Agreed. From what I’ve read, these early Chinese cars were quite literally built by hand, with the simplest of machine tools. Given that only some 100-200 of these were made, I sincerely doubt that larger dies were involved. They were almost undoubtedly built like so many small-scale Italian coupes and roadsters, with bucks and hammers.
Well, why not ? I have some first-hand familiarity with the process, through a group of enthusiasts in Moscow who are currently building a custom car styled after Alfa-Romeo coupes of the 1930s. They are working with steel frame / aluminum paneling, though.

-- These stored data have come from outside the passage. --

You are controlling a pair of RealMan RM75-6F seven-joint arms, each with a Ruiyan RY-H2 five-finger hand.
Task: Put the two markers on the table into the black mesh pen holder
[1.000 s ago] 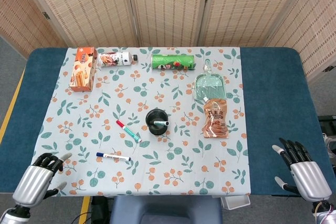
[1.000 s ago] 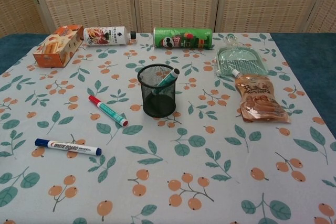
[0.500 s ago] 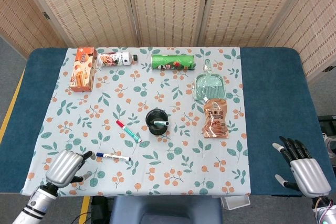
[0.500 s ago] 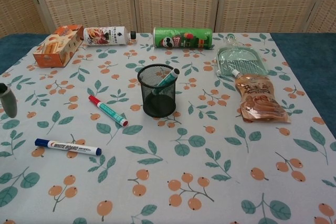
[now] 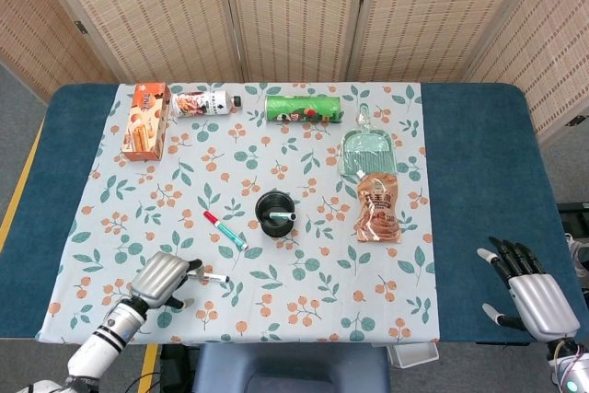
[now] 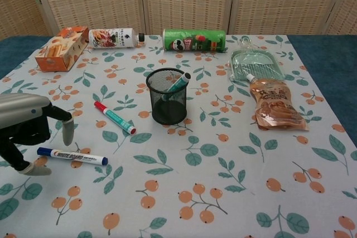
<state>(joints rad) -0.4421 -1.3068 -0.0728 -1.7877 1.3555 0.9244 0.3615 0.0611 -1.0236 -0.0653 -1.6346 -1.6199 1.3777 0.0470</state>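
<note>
**Left hand over the blue marker, nothing gripped**

Our left hand hovers above the blue-capped marker, fingers spread either side of its cap end, holding nothing. Chest view shows a gap between fingertips and barrel; from the head view we can't tell whether they touch. Right hand sits open at the table's near right edge, idle.

The marker lies flat on the tablecloth, well short of the black mesh pen holder. The red-capped marker lies between them. A third pen already leans inside the holder.

Handling guess: light, stiff, smooth plastic barrel, likely to roll or skid if nudged. We'd pinch mid-barrel, across the label.

Holder's inside is mostly hidden by mesh. The left hand is cut off at the chest view's edge.
</note>
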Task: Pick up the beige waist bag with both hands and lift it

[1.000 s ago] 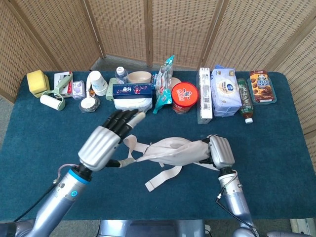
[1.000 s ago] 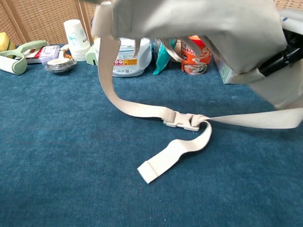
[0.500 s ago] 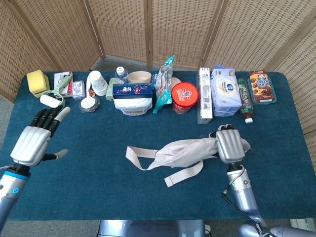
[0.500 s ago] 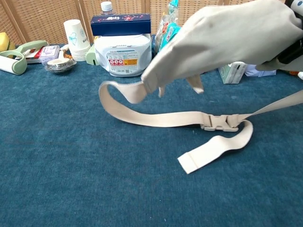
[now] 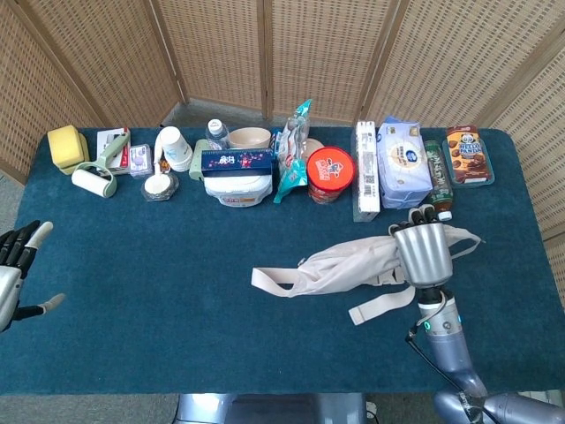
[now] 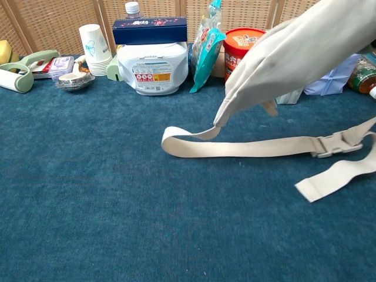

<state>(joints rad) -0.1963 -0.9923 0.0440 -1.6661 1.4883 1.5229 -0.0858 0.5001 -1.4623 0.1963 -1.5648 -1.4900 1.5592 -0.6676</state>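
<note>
The beige waist bag (image 5: 353,262) hangs slanted above the blue table, its right end raised. My right hand (image 5: 423,251) grips that raised end. In the chest view the bag's pouch (image 6: 294,56) fills the upper right, and its strap (image 6: 247,147) with a buckle (image 6: 335,143) trails on the cloth. My left hand (image 5: 13,269) is far off at the left edge of the head view, fingers spread, holding nothing. The chest view does not show either hand.
A row of goods lines the table's far edge: a white cup stack (image 5: 175,147), a wipes tub (image 5: 237,180) with a dark box on top, a red can (image 5: 330,174), a blue-white pack (image 5: 403,162), a cookie box (image 5: 467,154).
My left hand has let go of the bag and swung out to the far left edge. My right hand has carried the bag to the right, dragging the strap along.
</note>
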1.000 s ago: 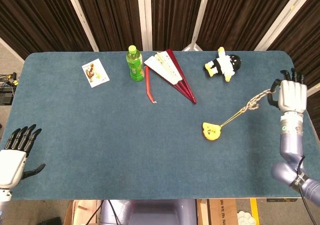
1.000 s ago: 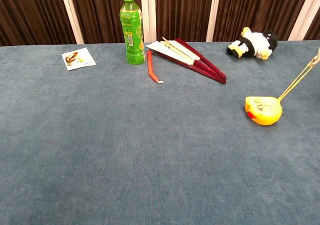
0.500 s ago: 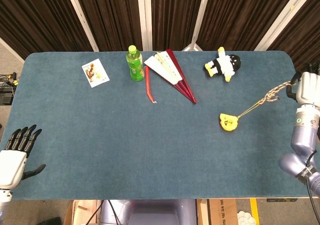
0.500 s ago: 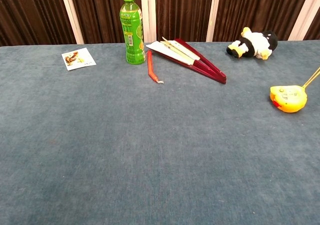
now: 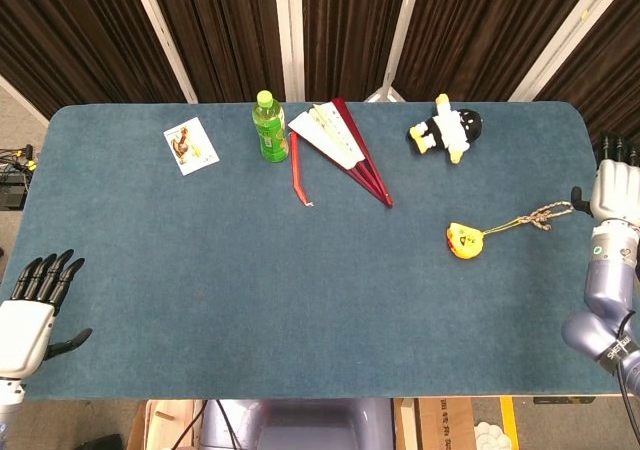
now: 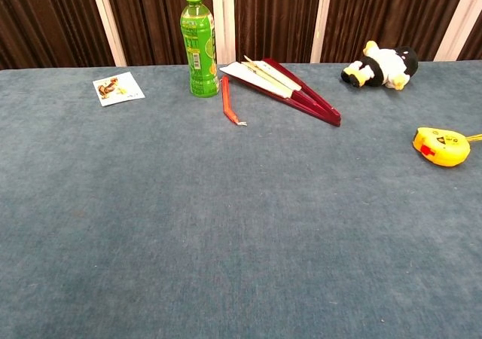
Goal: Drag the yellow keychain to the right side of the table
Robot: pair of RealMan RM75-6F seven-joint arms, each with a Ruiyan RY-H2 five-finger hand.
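One yellow keychain [image 5: 462,240] lies right of centre on the surface [image 5: 250,300], at about 8 o'clock from my right robot hand [image 5: 610,192], its cord running toward 2 o'clock. I cannot tell whether that hand grips the cord. My left robot hand [image 5: 30,310] sits released, far away.

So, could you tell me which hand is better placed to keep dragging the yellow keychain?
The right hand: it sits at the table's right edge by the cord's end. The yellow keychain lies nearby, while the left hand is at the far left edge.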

A very interesting information, thank you.
As far as I know, USSR itself didn’t produce body dies until mid-1940s, using ones produced by Ambi-Budd of Philadelphia, USA instead. And the very first ones produced locally, which were used to build the Pobeda, were of a rather poor quality, resulting in massive amounts of tin/lead on the bodies. It would be logical to suppose that late-1950s China just couldn’t produce the necessary equipment. However, it never lacked in craftsmanship and cheap labor force.
Hmmm… This assumption of yours renders my theory of using this car to train personal for the future industry much, much less relevant… You won’t extract too many experience in mass production from hammering body panels on your knees.
From the other hand… it doesn’t work so well for such parts as the engine, turn signals and taillight bezels, and many other parts that *do* require elaborate manufacturing equipment. The same engine, however, was also used in a modified form on Chinese light military vehicles like the BJ212. And small bits still may be made entirely by hand, with a lot of labor and some number of non-specialized equipment.
Anyway, Robert Kim’s above mentioned idea of – testing the best each engineering school of the world had to offer – is still valid, of course.
What is the relationship between this “DongFangHong” (whatever that means..) and the “DongFeng Golden Dragon”, previously shown in that post about Chinese cars (Sept 18)? The “Dragon” looked like a clone of the French Ford Vedette of 1954 (later Simca) and this “Hong” keeps a lot of those styling clues. On another line, the Volga has always made me think about the 53-54 Hudson Jet, specially the dash layout. But that was just yesterday, some sixty years ago…
+1 on the Golden Dragon looking like a Vedette. This one has Vedette/Ariane tail lights but the body is undoubtedly Volga.
Great article by the way. Always fascinated by old cars that come from weird places (and China during the Great Leap Forward was plenty weird). More please, Stanislav! Especially if you happen to find a ZIL or a Chaika 14…
“The Fragrant Wind From the East.” And, I thought my “Oldsmobile Delta 88 Royale Brougham” had a windy name.
Nowadays, we can’t even get Cadillac to call their new car the Elmiraj, or Eldorado, or something. It appears we’ll be stuck with CT6
Great write up. Love the obscure stuff.
I definitely see some Studebaker similarities in the window frames, and find parallels between some of the changes from the Volga to the BJ760 and the changes detailed recently as the Studebakers were “freshened” by increments until the end of the line.
The ‘deer leg’ rear fender line and flat section over the rear wheel certainly have late 40’s Studebaker over tones. They certainly had no preconceived notions about naming their creations, I’ll give them that…
Stanislav, thank you so much for the information and insights you provide to us. Absolutely fascinating. Thank you again.
I’m a bit late here, but as Old Pete said, this was absolutely fascinating, thank you!